Le gouvernement veut donc positionner le Sénégal comme une destination privilégiée pour les investissements dans les TICs et renforcer le système productif et la génération d’emplois.
Les priorités majeures d’ici 2008 sont entre autres :

- de tripler le parc téléphonique qui va passer de 1 million en 2003 à plus de 3 millions abonnés en 2008
- accroître la contribution du secteur dans le PIB,
- d’améliorer sensiblement le taux de desserte rurale en raccordant 9 500 villages à l’horizon 2008. Les réseaux des télécommunications fixe ou mobile devront couvrir la totalité des villages centres à l’échéance 2010,
- de démocratiser l’Internet et le considérer comme partie intégrante du service universel (téléphone + Internet).
Pour atteindre ces objectifs, le gouvernement a renforcé le dispositif institutionnel par la création du Ministère en charge des Télécommunications.

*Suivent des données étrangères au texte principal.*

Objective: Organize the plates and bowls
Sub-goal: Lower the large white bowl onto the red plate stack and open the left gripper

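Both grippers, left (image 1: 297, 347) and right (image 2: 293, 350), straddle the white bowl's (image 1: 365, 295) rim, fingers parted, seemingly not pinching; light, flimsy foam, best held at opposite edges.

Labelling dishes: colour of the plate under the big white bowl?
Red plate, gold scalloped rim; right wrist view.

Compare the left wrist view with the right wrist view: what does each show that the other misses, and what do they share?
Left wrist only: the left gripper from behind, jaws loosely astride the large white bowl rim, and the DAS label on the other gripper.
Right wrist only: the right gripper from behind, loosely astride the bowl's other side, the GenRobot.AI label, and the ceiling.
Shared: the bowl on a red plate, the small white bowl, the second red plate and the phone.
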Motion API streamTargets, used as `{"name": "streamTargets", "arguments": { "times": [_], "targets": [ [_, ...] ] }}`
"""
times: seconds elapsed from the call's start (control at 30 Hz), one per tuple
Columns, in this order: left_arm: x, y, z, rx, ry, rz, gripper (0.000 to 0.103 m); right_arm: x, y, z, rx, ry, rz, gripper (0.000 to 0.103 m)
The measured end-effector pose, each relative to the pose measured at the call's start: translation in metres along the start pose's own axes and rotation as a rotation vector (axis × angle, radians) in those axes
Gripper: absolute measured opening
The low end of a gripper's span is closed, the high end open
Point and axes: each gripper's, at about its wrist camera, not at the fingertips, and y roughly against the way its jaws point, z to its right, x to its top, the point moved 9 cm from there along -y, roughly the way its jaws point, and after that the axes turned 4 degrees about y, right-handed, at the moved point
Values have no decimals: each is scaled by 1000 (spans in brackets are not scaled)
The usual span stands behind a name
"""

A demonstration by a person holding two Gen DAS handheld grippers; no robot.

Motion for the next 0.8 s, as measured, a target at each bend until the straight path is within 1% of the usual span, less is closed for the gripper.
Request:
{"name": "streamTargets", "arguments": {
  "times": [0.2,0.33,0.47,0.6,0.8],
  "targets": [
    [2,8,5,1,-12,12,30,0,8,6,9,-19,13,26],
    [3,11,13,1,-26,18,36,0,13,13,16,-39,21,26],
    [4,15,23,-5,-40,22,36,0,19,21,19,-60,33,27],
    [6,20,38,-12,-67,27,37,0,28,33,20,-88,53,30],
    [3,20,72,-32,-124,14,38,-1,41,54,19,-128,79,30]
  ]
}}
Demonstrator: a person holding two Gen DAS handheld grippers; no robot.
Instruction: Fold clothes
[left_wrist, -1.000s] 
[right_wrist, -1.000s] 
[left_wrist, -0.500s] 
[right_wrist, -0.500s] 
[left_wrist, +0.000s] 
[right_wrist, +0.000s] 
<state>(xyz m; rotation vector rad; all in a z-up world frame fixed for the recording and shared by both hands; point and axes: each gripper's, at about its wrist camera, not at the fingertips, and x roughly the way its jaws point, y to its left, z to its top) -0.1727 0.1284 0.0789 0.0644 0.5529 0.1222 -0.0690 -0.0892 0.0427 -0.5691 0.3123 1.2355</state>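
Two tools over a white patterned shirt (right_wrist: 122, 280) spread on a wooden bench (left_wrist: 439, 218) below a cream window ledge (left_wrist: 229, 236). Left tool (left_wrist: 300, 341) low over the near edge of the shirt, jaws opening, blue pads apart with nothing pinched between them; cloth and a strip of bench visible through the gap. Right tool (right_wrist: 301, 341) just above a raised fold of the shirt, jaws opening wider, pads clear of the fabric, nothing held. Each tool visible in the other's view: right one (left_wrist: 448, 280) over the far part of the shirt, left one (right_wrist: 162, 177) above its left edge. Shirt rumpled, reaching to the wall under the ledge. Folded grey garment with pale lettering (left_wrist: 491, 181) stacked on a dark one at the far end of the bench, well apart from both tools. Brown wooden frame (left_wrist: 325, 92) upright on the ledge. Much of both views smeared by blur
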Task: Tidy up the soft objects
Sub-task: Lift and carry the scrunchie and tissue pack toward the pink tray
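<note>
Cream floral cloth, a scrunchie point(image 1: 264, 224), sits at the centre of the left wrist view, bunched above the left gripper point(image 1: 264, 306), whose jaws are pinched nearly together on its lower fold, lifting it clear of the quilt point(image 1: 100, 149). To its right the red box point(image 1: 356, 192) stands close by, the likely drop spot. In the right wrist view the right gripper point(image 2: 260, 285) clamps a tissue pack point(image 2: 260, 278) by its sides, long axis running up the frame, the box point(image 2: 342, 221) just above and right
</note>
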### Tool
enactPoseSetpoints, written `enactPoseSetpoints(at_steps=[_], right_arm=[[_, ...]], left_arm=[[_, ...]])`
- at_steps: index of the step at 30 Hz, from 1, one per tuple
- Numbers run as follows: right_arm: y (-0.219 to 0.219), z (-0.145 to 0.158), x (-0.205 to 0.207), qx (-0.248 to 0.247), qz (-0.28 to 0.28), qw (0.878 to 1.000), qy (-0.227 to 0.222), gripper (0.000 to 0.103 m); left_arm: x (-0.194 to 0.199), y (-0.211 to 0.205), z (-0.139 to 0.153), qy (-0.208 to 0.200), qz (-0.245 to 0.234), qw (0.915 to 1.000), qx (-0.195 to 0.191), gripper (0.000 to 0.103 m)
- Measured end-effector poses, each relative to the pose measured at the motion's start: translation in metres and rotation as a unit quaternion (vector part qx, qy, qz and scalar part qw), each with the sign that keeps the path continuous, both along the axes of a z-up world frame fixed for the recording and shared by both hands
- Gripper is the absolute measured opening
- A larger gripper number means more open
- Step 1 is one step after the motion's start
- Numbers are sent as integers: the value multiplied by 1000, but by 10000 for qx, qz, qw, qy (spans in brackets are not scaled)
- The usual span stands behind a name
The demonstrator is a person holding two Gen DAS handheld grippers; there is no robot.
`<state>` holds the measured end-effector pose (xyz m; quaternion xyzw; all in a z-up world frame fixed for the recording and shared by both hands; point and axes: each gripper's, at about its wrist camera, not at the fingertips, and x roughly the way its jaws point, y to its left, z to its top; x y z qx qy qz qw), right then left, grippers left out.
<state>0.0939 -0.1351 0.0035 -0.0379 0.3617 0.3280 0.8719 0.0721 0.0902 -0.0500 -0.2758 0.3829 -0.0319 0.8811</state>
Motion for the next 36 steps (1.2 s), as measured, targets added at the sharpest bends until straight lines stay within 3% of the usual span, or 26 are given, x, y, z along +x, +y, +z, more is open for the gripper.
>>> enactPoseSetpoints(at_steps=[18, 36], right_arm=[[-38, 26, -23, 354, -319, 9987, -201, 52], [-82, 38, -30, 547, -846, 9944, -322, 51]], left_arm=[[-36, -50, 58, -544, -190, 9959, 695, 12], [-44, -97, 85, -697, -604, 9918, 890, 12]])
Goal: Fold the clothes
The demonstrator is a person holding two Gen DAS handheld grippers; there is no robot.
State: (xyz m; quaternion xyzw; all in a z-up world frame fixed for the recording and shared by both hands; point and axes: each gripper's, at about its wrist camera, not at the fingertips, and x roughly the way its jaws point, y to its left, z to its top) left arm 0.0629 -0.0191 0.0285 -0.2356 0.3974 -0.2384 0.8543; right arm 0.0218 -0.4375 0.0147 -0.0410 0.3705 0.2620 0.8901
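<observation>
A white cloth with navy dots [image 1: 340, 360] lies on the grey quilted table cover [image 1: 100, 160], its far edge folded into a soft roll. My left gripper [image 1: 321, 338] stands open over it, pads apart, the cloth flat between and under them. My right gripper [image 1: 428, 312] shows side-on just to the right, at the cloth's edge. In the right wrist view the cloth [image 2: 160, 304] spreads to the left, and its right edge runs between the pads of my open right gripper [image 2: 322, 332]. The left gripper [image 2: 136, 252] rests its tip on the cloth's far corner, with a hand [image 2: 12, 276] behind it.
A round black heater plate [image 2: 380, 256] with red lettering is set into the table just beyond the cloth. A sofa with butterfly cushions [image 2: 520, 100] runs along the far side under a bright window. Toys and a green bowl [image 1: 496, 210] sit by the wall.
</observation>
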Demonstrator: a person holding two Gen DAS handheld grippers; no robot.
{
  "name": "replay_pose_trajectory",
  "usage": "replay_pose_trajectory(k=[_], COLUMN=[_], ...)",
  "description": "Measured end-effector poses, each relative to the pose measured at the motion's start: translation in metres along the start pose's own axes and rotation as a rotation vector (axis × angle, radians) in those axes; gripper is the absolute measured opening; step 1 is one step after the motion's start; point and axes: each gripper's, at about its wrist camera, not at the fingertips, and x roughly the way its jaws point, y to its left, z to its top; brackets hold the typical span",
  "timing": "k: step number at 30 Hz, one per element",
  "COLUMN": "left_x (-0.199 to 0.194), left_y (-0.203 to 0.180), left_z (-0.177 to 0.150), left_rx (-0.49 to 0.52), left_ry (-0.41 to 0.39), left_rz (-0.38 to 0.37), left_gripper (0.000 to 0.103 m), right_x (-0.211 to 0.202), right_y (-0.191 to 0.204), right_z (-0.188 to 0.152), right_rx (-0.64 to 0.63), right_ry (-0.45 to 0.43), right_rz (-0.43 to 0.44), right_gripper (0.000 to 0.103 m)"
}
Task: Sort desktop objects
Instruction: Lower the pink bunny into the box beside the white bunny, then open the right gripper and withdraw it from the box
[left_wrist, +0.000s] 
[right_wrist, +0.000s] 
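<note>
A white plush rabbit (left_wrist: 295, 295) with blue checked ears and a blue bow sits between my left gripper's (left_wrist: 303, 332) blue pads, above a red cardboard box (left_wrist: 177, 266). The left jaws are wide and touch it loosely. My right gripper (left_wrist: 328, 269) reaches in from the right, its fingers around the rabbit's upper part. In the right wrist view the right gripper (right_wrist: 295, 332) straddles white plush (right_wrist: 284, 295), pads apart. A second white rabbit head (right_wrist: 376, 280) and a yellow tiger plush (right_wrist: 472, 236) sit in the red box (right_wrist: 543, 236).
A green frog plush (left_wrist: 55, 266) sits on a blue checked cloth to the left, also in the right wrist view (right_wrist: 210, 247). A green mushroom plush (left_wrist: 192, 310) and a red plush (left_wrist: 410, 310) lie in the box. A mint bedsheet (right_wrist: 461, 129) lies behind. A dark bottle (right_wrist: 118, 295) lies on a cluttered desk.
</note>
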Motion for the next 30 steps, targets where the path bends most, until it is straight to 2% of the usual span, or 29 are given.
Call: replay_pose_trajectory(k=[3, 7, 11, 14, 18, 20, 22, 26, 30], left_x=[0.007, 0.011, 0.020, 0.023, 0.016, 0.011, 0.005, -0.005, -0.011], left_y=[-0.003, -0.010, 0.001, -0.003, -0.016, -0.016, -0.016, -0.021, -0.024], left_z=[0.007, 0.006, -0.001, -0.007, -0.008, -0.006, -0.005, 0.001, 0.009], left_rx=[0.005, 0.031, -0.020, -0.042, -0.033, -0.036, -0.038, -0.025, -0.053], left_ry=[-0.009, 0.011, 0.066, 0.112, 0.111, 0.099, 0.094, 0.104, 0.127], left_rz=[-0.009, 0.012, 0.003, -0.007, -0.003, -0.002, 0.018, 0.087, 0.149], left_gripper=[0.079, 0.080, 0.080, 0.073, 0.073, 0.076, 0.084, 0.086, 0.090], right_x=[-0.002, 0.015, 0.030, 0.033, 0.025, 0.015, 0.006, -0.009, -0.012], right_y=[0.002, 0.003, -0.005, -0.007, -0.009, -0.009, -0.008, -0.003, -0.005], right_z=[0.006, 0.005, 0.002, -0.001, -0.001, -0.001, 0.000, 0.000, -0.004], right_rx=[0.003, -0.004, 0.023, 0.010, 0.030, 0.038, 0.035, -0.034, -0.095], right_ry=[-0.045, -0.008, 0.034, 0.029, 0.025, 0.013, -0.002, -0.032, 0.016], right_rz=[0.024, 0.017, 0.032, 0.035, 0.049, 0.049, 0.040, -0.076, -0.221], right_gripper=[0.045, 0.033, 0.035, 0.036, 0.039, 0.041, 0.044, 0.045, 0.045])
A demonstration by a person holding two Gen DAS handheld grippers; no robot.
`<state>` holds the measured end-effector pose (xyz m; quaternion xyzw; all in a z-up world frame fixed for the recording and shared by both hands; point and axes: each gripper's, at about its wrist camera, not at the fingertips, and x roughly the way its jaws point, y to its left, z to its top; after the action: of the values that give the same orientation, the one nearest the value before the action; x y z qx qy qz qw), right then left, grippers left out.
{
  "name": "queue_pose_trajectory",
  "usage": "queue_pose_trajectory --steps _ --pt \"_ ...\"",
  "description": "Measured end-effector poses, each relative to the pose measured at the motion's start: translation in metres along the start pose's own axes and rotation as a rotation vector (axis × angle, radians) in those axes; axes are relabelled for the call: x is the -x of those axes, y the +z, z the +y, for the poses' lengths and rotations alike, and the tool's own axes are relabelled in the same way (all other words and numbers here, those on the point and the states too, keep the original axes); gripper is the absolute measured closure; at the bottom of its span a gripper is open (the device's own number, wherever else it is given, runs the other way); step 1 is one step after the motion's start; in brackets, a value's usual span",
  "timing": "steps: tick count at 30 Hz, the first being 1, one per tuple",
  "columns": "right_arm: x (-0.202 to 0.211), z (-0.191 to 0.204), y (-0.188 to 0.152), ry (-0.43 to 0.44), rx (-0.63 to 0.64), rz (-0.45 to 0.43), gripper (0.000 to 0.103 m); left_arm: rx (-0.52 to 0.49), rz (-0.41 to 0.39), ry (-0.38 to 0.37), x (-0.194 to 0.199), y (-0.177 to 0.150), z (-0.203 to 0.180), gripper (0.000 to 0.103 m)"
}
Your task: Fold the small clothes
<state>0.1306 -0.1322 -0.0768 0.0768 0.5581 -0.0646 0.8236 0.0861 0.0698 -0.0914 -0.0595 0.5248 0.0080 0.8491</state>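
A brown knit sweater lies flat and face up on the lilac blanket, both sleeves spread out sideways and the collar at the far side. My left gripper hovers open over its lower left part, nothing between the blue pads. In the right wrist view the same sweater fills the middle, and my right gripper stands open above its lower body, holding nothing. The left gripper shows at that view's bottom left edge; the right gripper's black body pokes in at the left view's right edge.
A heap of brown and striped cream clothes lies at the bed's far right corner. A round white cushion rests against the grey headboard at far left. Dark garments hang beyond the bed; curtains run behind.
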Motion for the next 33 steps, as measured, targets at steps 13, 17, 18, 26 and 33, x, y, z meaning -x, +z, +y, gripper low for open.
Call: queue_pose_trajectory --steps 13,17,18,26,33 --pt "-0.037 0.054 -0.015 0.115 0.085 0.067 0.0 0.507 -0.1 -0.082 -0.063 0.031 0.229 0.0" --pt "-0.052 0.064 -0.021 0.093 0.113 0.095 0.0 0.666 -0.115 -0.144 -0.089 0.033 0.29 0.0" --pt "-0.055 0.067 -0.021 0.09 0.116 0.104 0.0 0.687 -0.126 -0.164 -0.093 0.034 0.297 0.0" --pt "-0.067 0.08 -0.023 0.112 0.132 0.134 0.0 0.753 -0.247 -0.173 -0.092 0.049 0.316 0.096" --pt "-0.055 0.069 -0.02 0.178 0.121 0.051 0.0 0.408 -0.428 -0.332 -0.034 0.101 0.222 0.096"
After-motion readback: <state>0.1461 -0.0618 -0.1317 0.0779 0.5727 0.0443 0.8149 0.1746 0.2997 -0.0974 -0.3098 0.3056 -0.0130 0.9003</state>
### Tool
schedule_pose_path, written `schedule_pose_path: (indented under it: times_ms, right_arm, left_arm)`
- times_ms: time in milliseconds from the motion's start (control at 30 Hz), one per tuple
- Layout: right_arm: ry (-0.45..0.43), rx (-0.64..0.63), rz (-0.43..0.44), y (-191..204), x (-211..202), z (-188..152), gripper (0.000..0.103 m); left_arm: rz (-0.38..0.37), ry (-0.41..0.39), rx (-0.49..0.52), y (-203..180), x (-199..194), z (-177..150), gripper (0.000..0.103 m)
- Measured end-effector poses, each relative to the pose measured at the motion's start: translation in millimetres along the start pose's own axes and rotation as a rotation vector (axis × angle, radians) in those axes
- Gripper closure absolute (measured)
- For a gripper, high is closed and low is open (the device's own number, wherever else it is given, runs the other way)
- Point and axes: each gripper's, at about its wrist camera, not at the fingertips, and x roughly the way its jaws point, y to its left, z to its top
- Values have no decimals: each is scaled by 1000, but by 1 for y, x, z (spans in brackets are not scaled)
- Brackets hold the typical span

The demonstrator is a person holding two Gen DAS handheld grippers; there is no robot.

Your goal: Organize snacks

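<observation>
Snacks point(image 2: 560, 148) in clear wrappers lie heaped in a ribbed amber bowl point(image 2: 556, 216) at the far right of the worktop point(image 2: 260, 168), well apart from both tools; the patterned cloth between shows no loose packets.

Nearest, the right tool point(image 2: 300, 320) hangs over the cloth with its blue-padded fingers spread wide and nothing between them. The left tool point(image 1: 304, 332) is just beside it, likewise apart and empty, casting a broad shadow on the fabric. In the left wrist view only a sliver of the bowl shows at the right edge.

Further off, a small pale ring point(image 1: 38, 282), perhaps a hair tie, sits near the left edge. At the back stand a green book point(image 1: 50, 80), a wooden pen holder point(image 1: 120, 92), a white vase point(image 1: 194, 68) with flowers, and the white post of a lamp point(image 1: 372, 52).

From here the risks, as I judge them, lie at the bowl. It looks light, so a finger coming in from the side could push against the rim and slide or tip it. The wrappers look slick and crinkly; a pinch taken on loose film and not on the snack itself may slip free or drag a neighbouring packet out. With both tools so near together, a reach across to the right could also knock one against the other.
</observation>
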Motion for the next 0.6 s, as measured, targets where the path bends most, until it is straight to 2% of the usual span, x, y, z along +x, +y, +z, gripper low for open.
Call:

Ce ministère devra assurer la réglementation dans le secteur des télécommunications et faire adopter les réformes appropriées.

 L’Agence de Régulation des Télécommunications (ART) quant à elle, va jouer d’une part, le rôle d’arbitre et de régulateur et d’autre part créer les conditions d’une concurrence dynamique, saine et loyale entre les opérateurs.

 L’ouverture des marchés de télécommunications à la concurrence implique la fin des droits exclusifs de la Sonatel. Ainsi l’Etat sera l’ultime garant des nouvelles règles régissant le secteur. Et les textes d’applications du nouveau code des télécommunications seront adoptés et l’ART procédera à la mise à niveau de l’ensemble des questions relatives à l’interconnexion.

Dans le cadre d’une libéralisation plus accrue du secteur, l’Etat prévoit dans un premier temps le choix d’un opérateur qui disposera d’une licence globale lui permettant d’opérer sur tous les segments du marché des télécommunications.